**Recorded data**
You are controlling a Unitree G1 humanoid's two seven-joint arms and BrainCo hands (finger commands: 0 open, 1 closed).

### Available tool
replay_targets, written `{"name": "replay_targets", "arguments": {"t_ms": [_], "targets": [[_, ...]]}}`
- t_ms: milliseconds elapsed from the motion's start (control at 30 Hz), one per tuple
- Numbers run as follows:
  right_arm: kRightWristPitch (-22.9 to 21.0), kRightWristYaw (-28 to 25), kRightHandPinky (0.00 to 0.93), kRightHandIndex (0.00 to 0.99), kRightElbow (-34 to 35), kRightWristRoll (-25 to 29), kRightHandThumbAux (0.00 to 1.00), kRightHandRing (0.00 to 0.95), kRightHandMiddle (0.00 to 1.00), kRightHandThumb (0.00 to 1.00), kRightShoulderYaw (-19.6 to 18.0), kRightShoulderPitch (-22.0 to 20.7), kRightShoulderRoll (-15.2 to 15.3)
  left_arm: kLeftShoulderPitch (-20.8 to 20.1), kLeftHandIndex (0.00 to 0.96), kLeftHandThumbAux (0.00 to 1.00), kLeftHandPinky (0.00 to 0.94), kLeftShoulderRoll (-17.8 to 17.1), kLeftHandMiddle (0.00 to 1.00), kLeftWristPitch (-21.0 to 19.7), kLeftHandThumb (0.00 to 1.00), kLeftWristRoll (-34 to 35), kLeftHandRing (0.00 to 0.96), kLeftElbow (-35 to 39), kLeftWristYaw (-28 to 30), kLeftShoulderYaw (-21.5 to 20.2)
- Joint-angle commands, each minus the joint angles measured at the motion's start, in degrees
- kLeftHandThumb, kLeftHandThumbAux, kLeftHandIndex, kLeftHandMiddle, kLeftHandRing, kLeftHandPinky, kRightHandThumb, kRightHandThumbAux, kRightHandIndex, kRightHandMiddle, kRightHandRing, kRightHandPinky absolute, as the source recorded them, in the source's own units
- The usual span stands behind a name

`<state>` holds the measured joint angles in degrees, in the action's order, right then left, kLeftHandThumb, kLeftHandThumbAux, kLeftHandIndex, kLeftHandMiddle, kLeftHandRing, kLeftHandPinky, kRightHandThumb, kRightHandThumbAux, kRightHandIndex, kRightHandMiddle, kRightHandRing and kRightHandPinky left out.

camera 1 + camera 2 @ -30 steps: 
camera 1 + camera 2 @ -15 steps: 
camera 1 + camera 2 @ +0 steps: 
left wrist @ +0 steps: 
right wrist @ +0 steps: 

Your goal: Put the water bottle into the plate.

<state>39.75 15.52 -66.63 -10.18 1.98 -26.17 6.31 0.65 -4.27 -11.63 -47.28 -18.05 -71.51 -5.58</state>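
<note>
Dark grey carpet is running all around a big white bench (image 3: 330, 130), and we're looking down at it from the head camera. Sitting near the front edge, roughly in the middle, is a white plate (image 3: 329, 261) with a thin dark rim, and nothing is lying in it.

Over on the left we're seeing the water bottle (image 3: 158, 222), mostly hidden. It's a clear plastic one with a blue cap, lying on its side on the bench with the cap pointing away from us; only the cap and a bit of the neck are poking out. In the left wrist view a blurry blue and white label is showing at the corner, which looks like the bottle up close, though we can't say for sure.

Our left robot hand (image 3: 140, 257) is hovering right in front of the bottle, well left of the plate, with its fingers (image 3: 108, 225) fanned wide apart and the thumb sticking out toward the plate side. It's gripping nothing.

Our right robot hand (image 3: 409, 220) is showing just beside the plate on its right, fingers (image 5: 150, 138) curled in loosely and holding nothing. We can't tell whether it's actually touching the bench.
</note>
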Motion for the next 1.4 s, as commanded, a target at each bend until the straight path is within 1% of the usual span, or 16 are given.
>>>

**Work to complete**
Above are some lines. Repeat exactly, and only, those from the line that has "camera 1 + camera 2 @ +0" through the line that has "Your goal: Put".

**Task solution**
camera 1 + camera 2 @ +0 steps: 
left wrist @ +0 steps: 
right wrist @ +0 steps: 

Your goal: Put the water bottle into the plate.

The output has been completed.